Exxon is shelling out $60B to double its Permian production. Why there?
With an oil and gas portfolio that spans six continents, Exxon is making a huge bet on U.S. oil production. They just announced a $60 billion deal to buy Pioneer Natural Resources, one of the largest oil and gas acreage owners in the Permian Basin. This will double Exxon’s presence in the region, which is the highest producing oil patch in the United States.
So, among all the oil plays in the world — what is it exactly that makes this desolate stretch of West Texas so attractive for Exxon?
If the Permian Basin were its own country, it would be among the top five oil producers in the world, said Karr Ingham with the Texas Alliance of Energy Producers.
“We just tend to look past this how important this little part of Texas is down there. The production increase is spectacular,” Ingham said.

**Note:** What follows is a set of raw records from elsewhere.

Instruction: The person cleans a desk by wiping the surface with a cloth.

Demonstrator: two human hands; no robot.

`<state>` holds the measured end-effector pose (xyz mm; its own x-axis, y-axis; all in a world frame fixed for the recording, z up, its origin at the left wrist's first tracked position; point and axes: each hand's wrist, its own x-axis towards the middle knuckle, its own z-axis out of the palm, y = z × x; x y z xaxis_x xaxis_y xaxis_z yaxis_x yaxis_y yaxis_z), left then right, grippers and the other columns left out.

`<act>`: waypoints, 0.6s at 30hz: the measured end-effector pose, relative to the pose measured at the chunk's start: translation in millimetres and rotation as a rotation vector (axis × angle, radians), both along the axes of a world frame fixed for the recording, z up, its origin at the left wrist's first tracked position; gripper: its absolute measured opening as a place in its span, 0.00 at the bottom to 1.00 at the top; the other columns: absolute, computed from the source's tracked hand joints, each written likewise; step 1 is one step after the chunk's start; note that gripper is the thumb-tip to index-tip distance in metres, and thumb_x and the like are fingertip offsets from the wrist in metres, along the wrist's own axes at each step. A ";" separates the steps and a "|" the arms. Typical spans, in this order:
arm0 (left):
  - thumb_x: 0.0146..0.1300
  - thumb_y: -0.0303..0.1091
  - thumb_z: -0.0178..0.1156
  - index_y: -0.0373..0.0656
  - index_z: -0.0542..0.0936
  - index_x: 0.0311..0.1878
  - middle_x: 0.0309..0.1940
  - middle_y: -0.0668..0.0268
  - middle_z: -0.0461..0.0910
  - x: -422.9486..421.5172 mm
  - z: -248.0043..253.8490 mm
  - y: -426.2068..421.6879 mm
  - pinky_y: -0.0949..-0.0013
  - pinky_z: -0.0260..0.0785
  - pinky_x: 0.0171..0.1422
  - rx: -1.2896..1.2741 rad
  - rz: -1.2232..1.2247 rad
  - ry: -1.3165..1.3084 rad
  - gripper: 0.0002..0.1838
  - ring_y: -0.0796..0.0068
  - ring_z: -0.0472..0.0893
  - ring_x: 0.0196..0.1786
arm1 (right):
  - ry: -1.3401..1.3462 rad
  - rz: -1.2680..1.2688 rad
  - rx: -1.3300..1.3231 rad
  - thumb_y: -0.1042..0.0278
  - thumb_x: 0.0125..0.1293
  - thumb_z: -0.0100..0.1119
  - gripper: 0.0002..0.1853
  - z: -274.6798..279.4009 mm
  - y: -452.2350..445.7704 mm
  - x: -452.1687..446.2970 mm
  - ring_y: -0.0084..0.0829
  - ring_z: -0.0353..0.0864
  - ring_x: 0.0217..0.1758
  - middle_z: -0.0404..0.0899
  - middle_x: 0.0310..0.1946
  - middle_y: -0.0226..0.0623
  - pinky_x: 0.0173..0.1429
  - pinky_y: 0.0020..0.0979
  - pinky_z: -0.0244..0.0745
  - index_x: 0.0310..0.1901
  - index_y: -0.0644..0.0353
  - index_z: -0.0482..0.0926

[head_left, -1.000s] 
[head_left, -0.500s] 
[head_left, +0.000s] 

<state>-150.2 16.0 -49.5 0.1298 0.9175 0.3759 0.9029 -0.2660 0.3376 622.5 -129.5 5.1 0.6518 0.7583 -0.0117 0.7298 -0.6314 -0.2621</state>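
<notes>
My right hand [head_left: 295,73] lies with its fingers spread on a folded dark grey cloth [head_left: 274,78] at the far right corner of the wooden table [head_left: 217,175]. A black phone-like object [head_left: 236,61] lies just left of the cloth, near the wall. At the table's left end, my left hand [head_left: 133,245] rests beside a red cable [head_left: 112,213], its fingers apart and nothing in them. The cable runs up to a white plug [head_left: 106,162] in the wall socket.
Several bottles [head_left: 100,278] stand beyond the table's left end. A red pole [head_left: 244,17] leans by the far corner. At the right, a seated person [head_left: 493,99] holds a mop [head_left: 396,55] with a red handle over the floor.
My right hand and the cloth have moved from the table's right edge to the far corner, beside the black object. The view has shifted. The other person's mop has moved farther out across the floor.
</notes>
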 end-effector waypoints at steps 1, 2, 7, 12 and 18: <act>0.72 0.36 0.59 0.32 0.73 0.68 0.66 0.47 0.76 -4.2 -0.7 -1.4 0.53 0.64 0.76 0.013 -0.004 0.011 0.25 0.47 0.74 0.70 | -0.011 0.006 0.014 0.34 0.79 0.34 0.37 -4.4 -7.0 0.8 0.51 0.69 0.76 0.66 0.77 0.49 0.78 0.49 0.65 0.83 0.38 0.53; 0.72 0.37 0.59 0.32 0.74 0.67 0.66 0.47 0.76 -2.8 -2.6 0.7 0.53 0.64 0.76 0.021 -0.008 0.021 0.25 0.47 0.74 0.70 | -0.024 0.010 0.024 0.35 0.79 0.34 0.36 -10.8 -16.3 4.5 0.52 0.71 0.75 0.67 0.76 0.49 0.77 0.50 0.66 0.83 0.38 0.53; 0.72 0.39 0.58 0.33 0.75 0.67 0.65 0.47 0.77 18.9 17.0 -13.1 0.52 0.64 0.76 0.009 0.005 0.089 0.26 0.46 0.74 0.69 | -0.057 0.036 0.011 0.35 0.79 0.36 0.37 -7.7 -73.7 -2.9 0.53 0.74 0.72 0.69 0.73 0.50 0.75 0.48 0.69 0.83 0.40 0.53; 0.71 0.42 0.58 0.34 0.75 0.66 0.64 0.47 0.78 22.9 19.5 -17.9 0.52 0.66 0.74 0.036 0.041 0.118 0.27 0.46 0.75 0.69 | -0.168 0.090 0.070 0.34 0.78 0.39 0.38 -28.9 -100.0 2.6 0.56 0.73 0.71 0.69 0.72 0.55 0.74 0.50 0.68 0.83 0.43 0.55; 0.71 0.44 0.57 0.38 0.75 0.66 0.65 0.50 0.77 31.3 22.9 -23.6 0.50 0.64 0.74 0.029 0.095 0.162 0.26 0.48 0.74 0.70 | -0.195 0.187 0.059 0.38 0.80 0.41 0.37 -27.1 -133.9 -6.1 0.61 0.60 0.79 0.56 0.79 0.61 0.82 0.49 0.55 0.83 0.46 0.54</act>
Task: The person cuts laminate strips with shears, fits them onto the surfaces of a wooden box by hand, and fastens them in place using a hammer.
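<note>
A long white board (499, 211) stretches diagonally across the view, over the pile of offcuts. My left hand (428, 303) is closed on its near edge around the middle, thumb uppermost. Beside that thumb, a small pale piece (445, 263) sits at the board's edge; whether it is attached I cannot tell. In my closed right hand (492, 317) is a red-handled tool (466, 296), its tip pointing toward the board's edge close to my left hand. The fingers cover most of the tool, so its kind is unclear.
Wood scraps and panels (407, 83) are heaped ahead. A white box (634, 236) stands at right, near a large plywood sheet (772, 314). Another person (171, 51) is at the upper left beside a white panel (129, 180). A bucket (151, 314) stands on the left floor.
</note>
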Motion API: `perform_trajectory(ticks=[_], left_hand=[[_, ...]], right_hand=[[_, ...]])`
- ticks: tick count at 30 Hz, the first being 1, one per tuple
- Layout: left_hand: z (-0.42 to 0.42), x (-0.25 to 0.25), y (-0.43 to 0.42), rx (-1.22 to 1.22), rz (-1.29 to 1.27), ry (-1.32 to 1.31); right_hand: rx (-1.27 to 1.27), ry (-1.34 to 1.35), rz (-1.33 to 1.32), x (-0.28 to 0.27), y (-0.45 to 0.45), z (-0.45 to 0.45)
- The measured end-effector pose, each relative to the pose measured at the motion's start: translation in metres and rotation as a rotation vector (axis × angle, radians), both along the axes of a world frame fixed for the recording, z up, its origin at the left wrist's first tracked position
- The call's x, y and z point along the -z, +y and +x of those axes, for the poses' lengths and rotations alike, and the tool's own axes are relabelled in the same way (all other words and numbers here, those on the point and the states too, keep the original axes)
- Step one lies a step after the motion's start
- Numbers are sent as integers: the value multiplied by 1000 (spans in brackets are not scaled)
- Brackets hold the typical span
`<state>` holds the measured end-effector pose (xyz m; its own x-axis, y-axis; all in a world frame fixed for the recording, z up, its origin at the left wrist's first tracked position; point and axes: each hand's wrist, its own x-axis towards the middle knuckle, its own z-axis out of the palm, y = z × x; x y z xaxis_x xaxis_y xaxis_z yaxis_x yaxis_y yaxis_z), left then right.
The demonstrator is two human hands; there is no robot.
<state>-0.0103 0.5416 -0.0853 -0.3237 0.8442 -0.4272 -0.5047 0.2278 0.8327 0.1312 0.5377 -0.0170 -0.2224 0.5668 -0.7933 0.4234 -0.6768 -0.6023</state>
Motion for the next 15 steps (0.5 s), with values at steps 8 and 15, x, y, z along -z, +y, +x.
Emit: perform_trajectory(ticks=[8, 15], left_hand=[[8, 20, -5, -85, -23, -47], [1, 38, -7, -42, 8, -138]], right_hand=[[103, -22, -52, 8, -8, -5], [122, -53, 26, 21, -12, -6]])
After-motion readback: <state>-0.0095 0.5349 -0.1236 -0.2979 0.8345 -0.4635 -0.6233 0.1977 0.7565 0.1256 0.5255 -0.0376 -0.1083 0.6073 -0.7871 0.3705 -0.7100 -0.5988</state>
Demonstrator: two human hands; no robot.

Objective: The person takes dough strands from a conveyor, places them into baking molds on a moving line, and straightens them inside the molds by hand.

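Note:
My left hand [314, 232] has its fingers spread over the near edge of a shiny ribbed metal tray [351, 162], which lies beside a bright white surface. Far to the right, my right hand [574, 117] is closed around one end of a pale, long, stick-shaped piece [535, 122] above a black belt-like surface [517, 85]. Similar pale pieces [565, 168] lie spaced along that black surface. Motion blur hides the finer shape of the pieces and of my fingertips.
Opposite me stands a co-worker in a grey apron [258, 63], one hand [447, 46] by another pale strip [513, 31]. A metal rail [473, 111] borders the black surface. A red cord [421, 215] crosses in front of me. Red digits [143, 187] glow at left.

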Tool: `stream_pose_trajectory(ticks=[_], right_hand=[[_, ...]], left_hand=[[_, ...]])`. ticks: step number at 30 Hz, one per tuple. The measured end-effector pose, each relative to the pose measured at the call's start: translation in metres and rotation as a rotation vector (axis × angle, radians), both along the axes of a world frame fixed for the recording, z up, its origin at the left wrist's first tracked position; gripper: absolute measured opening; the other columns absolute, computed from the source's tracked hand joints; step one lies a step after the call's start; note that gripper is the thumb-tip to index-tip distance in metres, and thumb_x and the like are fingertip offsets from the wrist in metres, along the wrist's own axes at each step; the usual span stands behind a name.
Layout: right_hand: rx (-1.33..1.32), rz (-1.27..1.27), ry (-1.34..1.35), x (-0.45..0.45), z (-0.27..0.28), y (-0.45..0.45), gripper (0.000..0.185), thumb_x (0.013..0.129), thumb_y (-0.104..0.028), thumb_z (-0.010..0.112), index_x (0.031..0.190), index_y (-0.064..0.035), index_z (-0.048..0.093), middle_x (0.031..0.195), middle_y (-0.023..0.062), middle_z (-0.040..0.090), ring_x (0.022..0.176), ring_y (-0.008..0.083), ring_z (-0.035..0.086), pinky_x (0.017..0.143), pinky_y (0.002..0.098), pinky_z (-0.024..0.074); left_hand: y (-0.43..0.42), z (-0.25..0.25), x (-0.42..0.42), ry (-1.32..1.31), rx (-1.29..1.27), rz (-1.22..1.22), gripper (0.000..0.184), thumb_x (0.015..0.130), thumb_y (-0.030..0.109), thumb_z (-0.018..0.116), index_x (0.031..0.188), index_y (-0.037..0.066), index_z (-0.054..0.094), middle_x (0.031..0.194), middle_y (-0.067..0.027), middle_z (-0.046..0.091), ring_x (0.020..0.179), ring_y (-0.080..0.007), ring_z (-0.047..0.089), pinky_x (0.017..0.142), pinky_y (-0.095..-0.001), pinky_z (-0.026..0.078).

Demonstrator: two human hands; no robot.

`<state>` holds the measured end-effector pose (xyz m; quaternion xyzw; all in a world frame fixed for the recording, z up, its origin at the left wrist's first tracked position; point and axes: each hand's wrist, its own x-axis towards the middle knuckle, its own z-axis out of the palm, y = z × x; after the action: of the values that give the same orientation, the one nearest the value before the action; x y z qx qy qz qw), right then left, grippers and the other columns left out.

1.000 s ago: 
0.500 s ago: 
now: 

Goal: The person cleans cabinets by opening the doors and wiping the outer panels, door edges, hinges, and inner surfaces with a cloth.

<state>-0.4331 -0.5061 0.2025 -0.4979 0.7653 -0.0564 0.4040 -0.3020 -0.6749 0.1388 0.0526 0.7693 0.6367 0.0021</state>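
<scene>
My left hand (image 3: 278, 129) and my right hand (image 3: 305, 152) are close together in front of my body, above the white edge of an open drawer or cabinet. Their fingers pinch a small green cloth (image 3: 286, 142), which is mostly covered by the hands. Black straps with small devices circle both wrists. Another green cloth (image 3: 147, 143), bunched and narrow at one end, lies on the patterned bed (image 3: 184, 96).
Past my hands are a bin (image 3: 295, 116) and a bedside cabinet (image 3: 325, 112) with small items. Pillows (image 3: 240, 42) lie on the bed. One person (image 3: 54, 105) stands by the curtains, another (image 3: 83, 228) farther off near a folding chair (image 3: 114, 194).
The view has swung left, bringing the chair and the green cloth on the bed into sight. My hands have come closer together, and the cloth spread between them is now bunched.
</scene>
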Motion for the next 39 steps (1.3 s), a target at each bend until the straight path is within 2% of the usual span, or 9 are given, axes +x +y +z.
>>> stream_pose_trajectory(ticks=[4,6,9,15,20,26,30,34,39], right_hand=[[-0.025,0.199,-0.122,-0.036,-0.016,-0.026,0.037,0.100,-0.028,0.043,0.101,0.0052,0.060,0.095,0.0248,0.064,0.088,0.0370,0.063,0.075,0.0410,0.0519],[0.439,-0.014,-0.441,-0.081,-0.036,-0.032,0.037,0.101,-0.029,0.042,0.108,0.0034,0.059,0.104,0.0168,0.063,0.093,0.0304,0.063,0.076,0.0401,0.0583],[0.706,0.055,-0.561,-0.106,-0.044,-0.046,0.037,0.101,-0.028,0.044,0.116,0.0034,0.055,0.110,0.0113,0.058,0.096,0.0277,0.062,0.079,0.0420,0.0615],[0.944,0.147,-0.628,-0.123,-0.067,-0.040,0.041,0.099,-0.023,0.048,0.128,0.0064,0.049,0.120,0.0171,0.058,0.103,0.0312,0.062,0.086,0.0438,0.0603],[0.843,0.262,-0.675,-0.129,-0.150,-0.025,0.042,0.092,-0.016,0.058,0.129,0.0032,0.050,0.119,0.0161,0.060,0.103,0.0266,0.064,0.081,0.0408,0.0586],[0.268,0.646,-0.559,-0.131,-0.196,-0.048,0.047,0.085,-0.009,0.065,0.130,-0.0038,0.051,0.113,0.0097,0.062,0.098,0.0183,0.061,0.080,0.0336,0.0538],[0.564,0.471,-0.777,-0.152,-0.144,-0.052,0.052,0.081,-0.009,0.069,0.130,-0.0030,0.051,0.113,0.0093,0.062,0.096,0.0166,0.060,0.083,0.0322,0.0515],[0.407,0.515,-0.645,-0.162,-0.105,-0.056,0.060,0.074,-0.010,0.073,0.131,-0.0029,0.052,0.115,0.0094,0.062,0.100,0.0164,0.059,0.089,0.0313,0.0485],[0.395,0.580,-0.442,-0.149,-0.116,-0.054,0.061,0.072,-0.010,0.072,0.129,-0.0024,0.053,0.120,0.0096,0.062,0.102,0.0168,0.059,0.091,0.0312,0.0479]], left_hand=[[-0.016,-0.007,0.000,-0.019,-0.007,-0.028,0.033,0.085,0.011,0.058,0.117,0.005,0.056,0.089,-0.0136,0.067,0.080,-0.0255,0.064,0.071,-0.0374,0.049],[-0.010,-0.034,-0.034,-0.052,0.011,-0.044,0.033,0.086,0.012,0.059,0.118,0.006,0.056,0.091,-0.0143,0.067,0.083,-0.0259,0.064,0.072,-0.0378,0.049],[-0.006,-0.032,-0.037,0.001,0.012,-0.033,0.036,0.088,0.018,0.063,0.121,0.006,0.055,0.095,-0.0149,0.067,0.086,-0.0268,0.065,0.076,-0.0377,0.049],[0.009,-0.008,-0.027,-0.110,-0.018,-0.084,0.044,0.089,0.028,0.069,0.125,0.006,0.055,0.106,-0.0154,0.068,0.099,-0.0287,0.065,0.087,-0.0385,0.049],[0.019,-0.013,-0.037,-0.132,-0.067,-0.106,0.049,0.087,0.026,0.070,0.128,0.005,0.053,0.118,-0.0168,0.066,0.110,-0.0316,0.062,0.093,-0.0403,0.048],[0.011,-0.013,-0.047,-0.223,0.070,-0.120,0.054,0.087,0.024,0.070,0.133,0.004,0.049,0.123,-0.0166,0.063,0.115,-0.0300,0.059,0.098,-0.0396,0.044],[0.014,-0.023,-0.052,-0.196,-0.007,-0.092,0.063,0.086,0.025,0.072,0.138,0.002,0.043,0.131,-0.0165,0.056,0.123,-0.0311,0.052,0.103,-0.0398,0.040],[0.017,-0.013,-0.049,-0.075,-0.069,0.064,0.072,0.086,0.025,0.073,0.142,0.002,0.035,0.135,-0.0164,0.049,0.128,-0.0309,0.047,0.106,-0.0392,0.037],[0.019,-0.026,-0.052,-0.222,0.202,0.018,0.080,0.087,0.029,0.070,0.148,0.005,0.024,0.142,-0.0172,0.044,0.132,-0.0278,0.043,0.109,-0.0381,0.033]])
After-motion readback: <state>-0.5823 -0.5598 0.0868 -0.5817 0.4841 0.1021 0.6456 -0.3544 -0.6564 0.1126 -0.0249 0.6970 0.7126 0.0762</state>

That’s been true since fracking revived the Permian Basin around 2010. That created ample opportunity for companies like Pioneer.
“Their cost of producing a barrel of oil out there is as low as anybody’s. This is what is attractive to Exxon Mobil,” Ingham said.
And unlike more time-intensive projects like deepwater drilling, “it’s something that you can exploit and develop relatively quickly and scale your activity up and down depending on how the market circumstances play out,” said Mark Finley at Rice University.
He said uncertainty abroad is another reason Exxon and other U.S. multinationals are pushing to invest in the Permian.
“The domestic barrels as a share of their global portfolio is much bigger now. And that’s clearly what they’re aiming for down the road,” Finley said.
And that’s also good for national security, said Ed Hirs with the University of Houston.
“We are very dependent upon our trading partners to get six to seven million barrels of oil a day into the United States,” Hirs said.
And as Strategic Petroleum Reserves have been depleted, “it could put us in a difficult situation, if a conflict of the Middle East spreads,” Hirs said.
Making production in the Permian Basin’s quiet 66 West Texas and New Mexico counties all the more attractive.